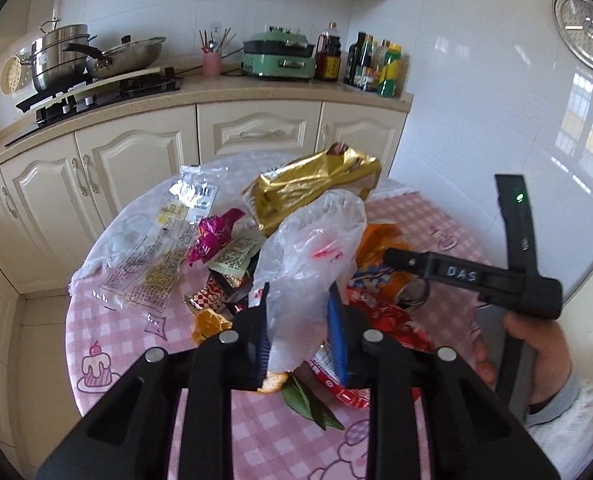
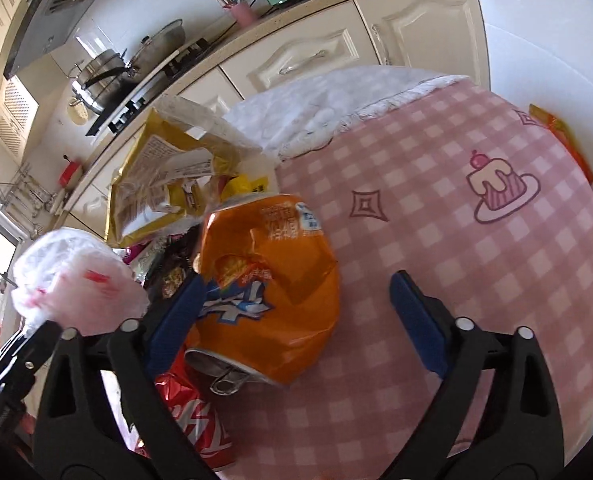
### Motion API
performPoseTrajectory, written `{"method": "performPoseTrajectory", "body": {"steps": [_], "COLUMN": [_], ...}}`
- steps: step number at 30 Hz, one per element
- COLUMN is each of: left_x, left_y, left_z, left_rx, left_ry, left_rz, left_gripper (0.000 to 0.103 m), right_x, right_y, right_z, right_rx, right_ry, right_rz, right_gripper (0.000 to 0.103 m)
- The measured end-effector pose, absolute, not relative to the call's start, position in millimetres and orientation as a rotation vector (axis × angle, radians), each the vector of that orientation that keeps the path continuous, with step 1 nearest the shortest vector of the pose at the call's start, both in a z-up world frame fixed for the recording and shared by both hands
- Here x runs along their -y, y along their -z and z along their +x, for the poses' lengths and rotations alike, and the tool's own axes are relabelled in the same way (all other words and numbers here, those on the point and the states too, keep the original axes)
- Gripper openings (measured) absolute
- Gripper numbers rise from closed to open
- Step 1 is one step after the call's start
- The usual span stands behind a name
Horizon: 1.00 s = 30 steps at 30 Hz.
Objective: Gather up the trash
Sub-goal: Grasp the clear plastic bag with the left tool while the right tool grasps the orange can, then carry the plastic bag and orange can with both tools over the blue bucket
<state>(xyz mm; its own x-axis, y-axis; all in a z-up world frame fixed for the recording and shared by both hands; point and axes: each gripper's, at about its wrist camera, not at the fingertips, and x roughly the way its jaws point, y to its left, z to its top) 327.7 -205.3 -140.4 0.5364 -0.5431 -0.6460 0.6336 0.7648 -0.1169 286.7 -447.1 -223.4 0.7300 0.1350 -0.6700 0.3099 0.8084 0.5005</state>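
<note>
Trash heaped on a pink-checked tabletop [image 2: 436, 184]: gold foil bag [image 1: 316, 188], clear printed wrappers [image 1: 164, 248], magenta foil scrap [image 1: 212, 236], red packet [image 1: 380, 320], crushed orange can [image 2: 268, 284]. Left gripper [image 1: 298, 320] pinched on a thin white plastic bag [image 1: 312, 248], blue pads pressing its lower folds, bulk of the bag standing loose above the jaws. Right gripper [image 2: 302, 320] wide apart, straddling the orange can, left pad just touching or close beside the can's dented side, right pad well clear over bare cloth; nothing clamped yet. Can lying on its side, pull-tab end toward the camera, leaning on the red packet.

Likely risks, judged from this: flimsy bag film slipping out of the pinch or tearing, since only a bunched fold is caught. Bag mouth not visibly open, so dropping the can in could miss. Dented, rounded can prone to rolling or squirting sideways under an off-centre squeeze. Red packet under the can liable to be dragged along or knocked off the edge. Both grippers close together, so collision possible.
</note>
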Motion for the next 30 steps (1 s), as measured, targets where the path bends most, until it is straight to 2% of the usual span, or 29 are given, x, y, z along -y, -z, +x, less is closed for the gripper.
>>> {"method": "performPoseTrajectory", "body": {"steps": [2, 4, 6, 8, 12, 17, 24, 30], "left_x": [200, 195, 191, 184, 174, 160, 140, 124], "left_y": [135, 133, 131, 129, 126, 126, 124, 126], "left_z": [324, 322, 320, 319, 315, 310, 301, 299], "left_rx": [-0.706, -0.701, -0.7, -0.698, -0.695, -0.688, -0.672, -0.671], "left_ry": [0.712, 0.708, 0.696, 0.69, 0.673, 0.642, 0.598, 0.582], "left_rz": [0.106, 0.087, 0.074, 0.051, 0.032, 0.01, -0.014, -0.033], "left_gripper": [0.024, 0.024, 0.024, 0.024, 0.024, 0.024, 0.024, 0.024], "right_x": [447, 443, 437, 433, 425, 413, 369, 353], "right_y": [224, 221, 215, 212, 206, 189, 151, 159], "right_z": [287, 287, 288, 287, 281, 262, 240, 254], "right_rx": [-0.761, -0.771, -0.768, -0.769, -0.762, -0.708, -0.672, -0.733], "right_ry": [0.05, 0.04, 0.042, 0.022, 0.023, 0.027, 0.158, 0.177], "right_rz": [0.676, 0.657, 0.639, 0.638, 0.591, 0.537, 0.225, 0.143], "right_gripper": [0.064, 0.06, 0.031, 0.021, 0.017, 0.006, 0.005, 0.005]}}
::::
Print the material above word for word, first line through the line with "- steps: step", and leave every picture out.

### Motion API
performPoseTrajectory, written `{"method": "performPoseTrajectory", "body": {"steps": [_], "COLUMN": [_], ...}}`
- steps: step number at 30 Hz, one per element

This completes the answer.